▶ [What is expected]: Return only the lines of the listing below that run from the line with "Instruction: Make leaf" through the line with "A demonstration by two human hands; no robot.", both ends included, exactly as written.

────

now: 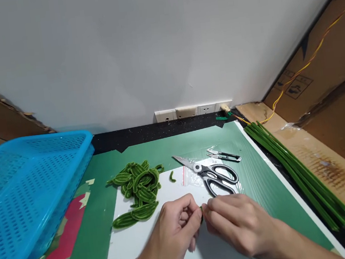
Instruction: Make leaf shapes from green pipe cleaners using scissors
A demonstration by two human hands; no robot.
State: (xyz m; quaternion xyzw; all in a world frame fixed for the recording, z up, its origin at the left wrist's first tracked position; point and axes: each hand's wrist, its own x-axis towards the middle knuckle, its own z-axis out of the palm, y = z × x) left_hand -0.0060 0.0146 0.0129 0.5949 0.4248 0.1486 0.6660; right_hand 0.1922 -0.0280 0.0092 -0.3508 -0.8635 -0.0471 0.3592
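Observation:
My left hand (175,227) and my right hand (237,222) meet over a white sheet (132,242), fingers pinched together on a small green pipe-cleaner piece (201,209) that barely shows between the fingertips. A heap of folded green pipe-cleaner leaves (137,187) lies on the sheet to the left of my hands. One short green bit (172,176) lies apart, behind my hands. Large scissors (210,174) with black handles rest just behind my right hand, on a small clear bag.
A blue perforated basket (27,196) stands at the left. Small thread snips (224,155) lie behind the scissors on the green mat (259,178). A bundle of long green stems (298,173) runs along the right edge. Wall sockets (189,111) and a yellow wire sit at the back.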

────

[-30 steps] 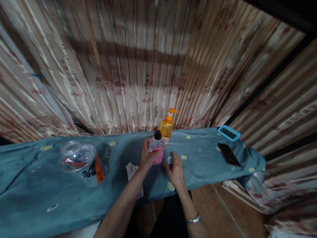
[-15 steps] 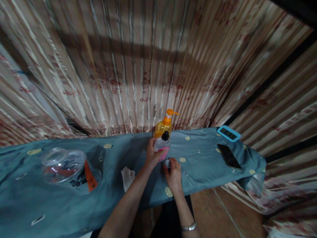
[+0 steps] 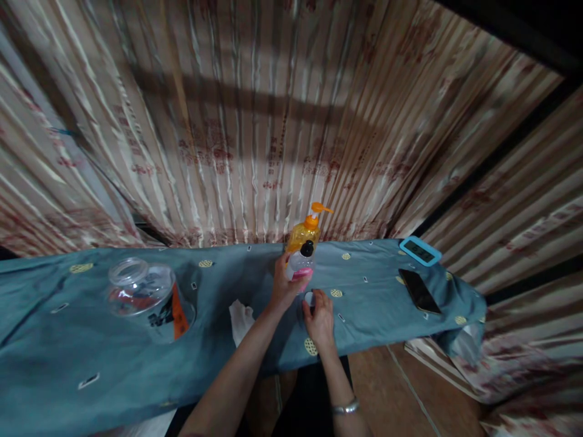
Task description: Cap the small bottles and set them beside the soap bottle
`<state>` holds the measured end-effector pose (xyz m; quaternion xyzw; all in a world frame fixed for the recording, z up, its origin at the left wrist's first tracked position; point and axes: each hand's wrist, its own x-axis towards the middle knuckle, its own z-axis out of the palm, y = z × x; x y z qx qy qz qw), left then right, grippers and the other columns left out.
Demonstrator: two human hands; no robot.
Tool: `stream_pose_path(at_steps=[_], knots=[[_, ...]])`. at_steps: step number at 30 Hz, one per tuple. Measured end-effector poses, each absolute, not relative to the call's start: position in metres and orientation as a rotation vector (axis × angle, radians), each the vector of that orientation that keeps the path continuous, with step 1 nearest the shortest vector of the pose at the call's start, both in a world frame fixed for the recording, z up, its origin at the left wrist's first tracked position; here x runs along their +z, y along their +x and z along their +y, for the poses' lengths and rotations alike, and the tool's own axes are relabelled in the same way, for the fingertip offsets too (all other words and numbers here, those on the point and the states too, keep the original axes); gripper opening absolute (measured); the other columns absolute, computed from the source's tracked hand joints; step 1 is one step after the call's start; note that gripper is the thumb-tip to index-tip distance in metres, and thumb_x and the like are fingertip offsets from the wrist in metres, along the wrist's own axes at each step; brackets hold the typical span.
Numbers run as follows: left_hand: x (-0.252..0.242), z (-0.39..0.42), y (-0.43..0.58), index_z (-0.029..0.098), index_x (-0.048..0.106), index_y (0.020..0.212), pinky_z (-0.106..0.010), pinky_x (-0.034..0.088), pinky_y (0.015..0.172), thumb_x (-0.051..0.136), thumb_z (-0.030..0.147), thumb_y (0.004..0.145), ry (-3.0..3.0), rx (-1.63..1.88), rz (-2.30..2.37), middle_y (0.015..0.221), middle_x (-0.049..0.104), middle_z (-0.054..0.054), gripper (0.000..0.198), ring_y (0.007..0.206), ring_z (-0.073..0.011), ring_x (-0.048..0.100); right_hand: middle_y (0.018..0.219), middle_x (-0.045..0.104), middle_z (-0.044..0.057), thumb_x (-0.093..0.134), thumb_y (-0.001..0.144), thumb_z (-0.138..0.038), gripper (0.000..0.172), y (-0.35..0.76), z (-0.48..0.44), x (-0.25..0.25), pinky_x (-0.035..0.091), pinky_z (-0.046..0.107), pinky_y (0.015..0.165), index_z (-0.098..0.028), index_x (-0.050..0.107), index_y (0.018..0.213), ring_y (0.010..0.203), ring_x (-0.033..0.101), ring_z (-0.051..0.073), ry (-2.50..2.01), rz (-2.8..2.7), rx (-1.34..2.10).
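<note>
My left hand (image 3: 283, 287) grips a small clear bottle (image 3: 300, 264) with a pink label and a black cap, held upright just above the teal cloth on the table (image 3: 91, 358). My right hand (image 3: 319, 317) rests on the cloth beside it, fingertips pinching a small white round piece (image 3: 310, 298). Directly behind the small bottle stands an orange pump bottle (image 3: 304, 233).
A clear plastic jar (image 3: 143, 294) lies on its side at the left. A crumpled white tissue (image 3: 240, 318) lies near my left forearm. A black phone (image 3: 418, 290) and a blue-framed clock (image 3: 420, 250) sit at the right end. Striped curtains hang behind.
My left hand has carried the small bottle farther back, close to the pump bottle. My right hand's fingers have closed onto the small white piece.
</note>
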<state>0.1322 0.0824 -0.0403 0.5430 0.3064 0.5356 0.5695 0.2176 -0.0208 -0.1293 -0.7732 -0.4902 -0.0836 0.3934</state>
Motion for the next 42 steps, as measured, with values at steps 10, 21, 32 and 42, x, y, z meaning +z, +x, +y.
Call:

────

▶ [Answer box]:
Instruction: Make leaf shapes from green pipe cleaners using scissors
A demonstration by two human hands; no robot.

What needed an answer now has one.